Lacking knowledge about the reality of hiking long distances, Cheryl begins with an over-packed bag; a weight she must find the strength to carry, much like her own emotional baggage, until she finds a way to lighten her load. Despite her doubts, Cheryl picks herself up and begins the long walk through the wilderness of California and Oregon.

What follows is an enlightening journey, along which we see flashbacks to her old life and begin to gain a sense of just what Cheryl is seeking; to be the woman her mother raised. Walking the trail alone is part of Cheryl’s healing process, as with nothing but a few books and her thoughts for company, she is forced to accept responsibility for her actions and come to terms with their consequences.

Witherspoon plays Cheryl with both strength and vulnerability, as a complex woman who has lost her way in life, but is taking action to find herself once more. There are tears and tantrums along the way, but there are also moments of beauty that remain constant as she walks through the natural environment of arid desert and rainy forest. 

It is in these moments that the healing properties of the journey she has undertaken become clear, as moments of realization mark the progress of her mind and keep her going.

Cheryl has a few encounters with other people along the way, some friendly and others not so friendly. We see the different reactions she faces as a woman hiking alone in the wilderness, from respect to sexual objectification, and it is through these meetings that she learns, grows and ultimately becomes stronger.

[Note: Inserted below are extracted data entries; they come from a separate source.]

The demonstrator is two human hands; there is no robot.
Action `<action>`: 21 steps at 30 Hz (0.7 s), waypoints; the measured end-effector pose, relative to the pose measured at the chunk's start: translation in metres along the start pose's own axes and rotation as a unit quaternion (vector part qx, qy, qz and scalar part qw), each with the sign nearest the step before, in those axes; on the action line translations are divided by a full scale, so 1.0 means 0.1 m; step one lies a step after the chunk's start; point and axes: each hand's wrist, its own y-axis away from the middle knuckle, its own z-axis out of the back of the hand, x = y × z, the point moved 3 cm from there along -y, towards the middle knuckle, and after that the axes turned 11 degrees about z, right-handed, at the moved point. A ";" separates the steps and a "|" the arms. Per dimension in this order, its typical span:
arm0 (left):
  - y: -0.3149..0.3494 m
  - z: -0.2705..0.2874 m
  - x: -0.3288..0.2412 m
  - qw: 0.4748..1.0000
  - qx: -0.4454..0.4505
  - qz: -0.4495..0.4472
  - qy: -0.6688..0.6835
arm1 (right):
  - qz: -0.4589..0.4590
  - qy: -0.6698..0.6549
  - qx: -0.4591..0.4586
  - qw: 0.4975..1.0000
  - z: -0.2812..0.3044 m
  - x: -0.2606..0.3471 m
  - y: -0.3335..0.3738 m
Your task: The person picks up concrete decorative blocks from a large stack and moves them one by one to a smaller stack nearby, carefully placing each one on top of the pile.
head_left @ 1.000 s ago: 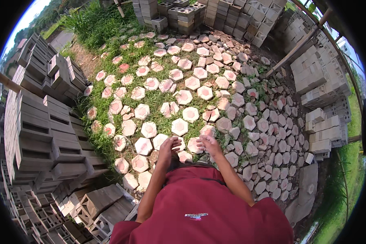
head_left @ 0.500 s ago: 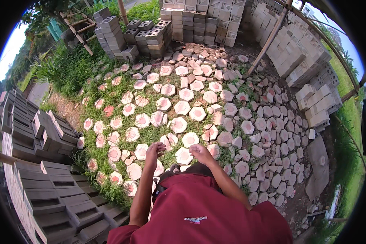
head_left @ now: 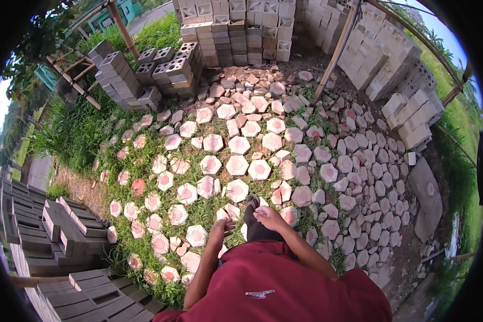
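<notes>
Over a patch of grassy ground set with hexagonal pavers (head_left: 237, 165), a person's two bare hands hang in front of the body, near each other and about level. The left hand (head_left: 221, 231) is half curled, its fingers loosely bent and pointing toward the right; just beyond it in the view lies a split paver (head_left: 228, 211). The right hand (head_left: 269, 217) turns inward, its fingers bent and held close together; whether the thumb meets the fingertips cannot be told. A pinkish paver (head_left: 289, 216) shows just beside that hand, on its right. Between the hands a dark trouser leg (head_left: 260, 232) reaches forward, ending in a dark shoe (head_left: 251, 202) among the pavers. Below spreads a maroon shirt (head_left: 295, 279).

The pavers, pale with pink middles, lie spaced apart in grass at the centre and left, and crowd closely together on the right, where a broad flat slab (head_left: 425, 199) lies at the edge. Broken rubble (head_left: 247, 83) covers the far ground. Beyond it rise pale stacked blocks (head_left: 273, 29), with grey hollow blocks (head_left: 174, 67) to their left. A slanting wooden pole (head_left: 338, 51) stands at the upper right.
</notes>
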 end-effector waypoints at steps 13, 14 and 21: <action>-1.75 -0.26 -2.64 0.986 -0.021 -0.140 0.089 | 0.107 0.202 0.009 0.974 1.47 0.70 -2.83; -1.82 -0.36 -2.74 0.985 -0.025 -0.140 0.093 | 0.128 0.197 0.017 0.972 1.54 0.67 -2.95; -2.35 -0.65 -3.37 0.966 -0.049 -0.127 0.221 | -0.021 -0.167 0.051 0.984 1.41 0.67 -3.54</action>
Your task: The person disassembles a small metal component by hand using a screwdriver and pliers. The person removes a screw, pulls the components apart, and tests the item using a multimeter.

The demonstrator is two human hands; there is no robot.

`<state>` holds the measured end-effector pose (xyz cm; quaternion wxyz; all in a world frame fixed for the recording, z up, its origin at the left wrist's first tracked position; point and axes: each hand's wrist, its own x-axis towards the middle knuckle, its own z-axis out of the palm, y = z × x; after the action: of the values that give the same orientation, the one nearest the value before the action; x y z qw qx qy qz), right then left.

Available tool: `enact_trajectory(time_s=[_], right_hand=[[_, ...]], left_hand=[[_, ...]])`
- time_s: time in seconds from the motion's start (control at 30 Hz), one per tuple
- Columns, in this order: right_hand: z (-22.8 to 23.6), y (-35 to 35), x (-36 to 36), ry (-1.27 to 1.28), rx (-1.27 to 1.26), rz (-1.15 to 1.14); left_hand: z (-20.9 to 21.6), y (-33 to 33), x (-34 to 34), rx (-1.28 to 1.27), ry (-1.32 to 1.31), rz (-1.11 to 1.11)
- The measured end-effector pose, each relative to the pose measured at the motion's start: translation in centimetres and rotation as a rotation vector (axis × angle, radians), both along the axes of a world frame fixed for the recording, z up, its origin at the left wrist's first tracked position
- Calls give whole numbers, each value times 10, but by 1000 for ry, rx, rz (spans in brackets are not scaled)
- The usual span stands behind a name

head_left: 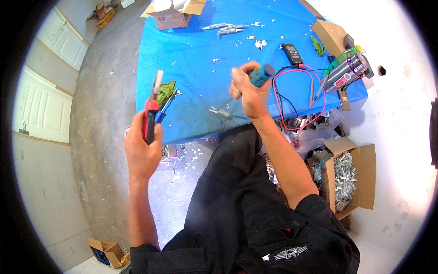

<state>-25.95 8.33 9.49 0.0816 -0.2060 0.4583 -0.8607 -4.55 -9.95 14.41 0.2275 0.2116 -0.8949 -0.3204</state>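
My left hand [145, 148] is closed round a red-and-black handled tool [151, 112] whose narrow, pale metallic tip points up and away. I cannot make out its exact kind. My right hand [252, 93] grips a teal-handled screwdriver [260, 76], its butt up to the right; the thin shaft runs down-left, blurred. Below that shaft, close to the table's near edge, lies a small pale metal piece [221, 113]. A crumpled green cloth [166, 93] rests beyond my left hand, and a blue-handled tool [160, 115] lies beside it, partly hidden.
On the blue-covered table [191, 59] are several slim metal parts [230, 30], a black meter [292, 54] with red and black leads, and a steel flask [344, 73]. An open carton [171, 19] stands far left. Right of my legs, another carton [365, 176] holds metallic scraps.
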Motion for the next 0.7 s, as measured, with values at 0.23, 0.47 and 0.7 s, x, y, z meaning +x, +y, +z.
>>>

The editing by Martin Pensa and Jean-Marc Vallée really brings the movie together, with a seamless interplay between Cheryl’s memories and the present moment. This helps the story move forward, past the fact that it is simply a story about a long walk. At times, we hear Cheryl’s inner monologue, whether she is singing in her head, thinking about her life or questioning her decision to hike such a distance. We gain access to her weaknesses and strengths, which help us understand why she needs to make this journey.

There are moments in the film where we expect something dramatic to happen, however as the action continues, we begin to realize that the truth of the story is simply carried by the naked emotions of the main character. This is not a story where we have to like Cheryl, but it is a story that lays her vulnerabilities out in the open for all to watch her inspiring progress and hopefully gain some perspective on our own lives along the way.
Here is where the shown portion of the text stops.